Go big or go home. I might as well tattoo it to my forehead. Seed starting this year has all but exploded: I devised a new area to start flats in the house and am simultaneously maximizing the chilly nighttime temps of the Chick Greenhouse to start some cooler-loving seeds. Even if the temps dip far below the desired mark, the heat lights and fuzzy warm bodies should keep the ambient temp in check – a lovely picture of symbiosis, don’t you think? At the risk of exposing myself as a shallow, gimmick-prone flake, I might as well pin all of this season’s seed starting success on my new storage vessel. The trusty aluminum lunch pail with a smart red handle has helped tremendously in organizing the seeds by their planting date, to be sure, and given a home to packets that were previously floating all over the house. Mostly, though, I find myself smiling whenever I use it – I love the way it looks and feels and its inherent quirkiness as a Holder of Seeds.

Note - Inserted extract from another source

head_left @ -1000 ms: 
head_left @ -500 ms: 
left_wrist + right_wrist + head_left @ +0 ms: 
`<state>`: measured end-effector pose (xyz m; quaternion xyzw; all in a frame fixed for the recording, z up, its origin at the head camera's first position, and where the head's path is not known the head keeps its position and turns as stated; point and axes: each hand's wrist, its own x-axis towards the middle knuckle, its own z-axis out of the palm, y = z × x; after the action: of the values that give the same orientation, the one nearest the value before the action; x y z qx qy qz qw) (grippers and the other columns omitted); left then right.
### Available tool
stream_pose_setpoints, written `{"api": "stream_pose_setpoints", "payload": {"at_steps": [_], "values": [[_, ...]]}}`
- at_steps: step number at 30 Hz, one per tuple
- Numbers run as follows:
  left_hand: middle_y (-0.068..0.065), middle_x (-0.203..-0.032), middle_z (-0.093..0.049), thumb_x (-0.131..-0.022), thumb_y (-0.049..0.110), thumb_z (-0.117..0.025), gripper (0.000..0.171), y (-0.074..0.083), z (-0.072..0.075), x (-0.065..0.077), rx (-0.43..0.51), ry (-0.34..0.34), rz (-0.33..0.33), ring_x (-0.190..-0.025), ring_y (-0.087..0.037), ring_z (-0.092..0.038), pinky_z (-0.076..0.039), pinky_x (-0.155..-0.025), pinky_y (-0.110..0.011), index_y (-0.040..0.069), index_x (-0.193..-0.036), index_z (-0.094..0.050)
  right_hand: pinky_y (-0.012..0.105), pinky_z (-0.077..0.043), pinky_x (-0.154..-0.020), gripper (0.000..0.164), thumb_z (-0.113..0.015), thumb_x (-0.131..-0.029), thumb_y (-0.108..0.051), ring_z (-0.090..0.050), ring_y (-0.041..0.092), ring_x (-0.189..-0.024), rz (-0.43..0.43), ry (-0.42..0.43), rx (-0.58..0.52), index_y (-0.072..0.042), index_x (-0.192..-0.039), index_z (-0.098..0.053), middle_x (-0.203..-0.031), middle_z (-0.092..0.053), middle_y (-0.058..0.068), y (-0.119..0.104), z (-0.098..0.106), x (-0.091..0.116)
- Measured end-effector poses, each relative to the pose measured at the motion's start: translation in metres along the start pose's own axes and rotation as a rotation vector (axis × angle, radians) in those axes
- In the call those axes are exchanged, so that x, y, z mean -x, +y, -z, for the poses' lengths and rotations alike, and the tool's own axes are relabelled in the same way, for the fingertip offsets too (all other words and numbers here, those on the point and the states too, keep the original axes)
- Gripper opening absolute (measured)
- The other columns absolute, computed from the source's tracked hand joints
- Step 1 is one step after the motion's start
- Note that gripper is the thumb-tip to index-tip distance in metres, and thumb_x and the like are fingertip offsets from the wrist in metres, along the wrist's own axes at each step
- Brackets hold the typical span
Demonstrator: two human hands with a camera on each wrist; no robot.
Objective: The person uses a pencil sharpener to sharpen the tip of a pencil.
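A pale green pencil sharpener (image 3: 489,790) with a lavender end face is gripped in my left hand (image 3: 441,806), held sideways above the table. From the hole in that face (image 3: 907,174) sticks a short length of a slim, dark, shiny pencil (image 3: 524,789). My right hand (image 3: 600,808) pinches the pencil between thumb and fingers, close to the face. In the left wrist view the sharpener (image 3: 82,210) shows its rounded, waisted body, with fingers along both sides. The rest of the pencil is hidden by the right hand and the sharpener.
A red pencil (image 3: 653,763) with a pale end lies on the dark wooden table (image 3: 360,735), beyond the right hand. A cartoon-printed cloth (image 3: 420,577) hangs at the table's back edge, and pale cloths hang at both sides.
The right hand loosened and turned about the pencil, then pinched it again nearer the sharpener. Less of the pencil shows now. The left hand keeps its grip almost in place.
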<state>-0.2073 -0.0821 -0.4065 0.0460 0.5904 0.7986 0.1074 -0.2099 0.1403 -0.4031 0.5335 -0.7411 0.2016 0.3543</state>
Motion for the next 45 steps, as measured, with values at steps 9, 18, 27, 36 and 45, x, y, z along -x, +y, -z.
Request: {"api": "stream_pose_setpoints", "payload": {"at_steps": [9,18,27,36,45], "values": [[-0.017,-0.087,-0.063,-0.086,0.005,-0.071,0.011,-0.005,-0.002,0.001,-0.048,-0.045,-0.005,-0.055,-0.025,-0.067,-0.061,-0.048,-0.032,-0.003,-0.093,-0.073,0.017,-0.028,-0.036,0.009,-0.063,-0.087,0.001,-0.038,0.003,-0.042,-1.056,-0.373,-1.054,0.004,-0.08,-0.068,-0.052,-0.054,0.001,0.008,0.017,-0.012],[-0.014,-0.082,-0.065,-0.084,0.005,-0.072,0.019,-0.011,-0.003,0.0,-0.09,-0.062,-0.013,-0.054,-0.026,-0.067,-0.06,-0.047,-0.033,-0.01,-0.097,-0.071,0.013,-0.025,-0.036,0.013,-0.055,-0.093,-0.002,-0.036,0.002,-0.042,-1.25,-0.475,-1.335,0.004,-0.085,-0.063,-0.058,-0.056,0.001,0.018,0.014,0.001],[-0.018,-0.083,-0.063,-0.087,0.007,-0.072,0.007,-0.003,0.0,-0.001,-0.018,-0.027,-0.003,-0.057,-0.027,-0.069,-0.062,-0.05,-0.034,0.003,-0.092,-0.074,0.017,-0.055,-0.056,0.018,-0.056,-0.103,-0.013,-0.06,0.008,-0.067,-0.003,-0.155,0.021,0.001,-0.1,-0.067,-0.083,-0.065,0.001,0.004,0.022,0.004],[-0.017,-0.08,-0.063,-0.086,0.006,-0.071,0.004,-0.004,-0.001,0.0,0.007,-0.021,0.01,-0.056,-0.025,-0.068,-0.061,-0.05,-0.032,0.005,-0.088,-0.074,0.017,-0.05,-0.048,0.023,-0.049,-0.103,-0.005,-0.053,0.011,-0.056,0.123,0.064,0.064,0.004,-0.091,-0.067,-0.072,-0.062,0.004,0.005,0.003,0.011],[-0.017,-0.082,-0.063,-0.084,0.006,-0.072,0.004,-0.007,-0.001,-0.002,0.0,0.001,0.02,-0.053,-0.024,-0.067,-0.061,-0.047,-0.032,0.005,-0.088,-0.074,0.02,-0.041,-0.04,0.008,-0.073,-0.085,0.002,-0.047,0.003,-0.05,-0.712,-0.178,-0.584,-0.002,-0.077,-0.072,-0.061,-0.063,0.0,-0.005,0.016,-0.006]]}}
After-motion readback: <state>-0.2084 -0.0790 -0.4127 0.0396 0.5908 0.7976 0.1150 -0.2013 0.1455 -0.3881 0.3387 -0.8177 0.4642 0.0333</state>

But at a much deeper level is this recurrent theme of Process. It is what hooked me into Wool so deeply and it is what’s behind this frenzy of Spring activity. Selecting the seeds – the exact seeds, (rare, special, heirloom, obscure) then starting them, transplanting them, growing to fruition, then harvesting, processing them – cooking, preserving, using them to dye or treat our health woes….. Any one of these steps is fulfilling in and of itself, but taken together? Satisfying beyond all words. We’re almost there with our meat chickens; once we can breed our own chicks to start the chain we’re engaged in now, we will have reached the Pinnacle of Process for me. This is vertical integration, Family Farm edition, and it’s intoxicating. This year, I’m all in, planning even to set up a small table of this and that at our local farmer’s market. It’s hardly a secret anymore that adding “selling” to any of the points of the process (growing or wool) makes it virtually irresistible to me.
From this point on, I shall be wearing my Spring manicure, where the rich soil of the garden is stubbornly and firmly rooted under my trimmed fingernails, despite my fervent attempts to brush it out. The creases of the skin on my hands will be stained brown from the daily contact with the soil, despite the increased frequency of washing. Like Grandma’s hands, I hope. You can tell with a quick glance at her earthy hands that she communes deeply and joyfully with the soil and that is precisely the look I’m going for.
I’ve given notice to my employer that I will not be taking any hand modeling jobs for a few months, but I hope to supplement the lost income by selling a seedling or two.